Showing 1-5 of 9 (next | show all)
I really enjoyed the information about the author and understand how much guns mean to him as being a hunter and a soldier. The author states that "Perhaps more than any other nation in the world the history of the United States has been shaped by the gun. Firearms secured the first Europeans' hold on the continent, opened the frontier, helped win our independence, settled the West, kept law and order, and defeated tyranny across the world."

Chris's view of history is interesting and I enjoyed the stories that you don't get in your average history textbook. However, I found that the general text jumped around a little too much for me. On the other hand, my husband picked up the book and read it cover to cover in two days and wanted more. ( )
  pjburnswriter | Aug 6, 2020 |
Excellent. I paid 75 cents for it used; I would have paid more than full price for it new if I had known it would be well worth it.

This is more of a history book than it is a technical treatise on arms. Any technical discussion of gun details is on a level of explanation for the layman while brief enough to not tire a seasoned aficionado. Where the book really shines is the historical story-telling. Chief Kyle is able to seamlessly weave the advancement of our republic and its ideals together with advancements in firearms design, along with the tactics and histories behind them of military, law enforcement and even the bad guys. One is left with the strong impression that our great nation and the values we hold dear would have been shaped quite differently without men like Colt, Browning and even the unnamed smith working a frontier forge beside a winding creek.

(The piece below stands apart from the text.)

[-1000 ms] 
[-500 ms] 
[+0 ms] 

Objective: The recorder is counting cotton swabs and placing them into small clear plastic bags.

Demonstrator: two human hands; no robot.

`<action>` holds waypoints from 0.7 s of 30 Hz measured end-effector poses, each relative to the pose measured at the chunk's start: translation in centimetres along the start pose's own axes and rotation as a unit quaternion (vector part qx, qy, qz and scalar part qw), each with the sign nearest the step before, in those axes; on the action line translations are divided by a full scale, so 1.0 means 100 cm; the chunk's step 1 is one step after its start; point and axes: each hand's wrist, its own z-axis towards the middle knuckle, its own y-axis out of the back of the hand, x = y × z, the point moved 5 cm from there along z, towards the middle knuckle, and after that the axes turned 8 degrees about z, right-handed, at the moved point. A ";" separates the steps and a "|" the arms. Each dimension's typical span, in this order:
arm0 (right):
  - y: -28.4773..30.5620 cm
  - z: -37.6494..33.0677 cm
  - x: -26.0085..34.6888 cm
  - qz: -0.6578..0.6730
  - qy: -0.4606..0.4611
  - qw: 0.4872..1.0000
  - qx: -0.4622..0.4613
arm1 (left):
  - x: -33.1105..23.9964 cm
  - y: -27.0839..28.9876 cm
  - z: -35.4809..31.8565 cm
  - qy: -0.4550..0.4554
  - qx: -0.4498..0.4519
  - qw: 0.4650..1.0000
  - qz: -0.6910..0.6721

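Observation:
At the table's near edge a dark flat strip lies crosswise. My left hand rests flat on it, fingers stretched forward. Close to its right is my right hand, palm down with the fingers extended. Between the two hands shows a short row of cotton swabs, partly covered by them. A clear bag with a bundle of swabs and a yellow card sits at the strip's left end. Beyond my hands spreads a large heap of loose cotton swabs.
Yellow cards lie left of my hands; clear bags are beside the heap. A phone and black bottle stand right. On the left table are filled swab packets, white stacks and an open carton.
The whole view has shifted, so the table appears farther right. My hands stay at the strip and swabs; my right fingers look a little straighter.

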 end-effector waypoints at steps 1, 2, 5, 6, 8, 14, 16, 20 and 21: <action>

Nearly every chapter starts with vibrant story-telling of an event that could be a simple historical footnote, a mere Trivial Pursuit question, but turns out to be a pivotal moment showcasing the weapon that soon comes under discussion. Each gun in the list of ten is treated as a springboard for discussion of other guns - advancements along the way and competitors - as well as relevant social, military and economic history that surrounds the gun's development and need. For example, the story of the .38 Special police revolver would not be told without a brief history of American police departments and their weapons needs, and even the later guns that replaced the .38, like the Glock 17 and others. That is one example of how each chapter delves into telling the story of America, centered on the gun. The gun is not the point - the American way of life that the gun helped secure is. Hence, I recommend this book to anyone interested in what it means to be an American, whether or not they are familiar with or even interested in guns.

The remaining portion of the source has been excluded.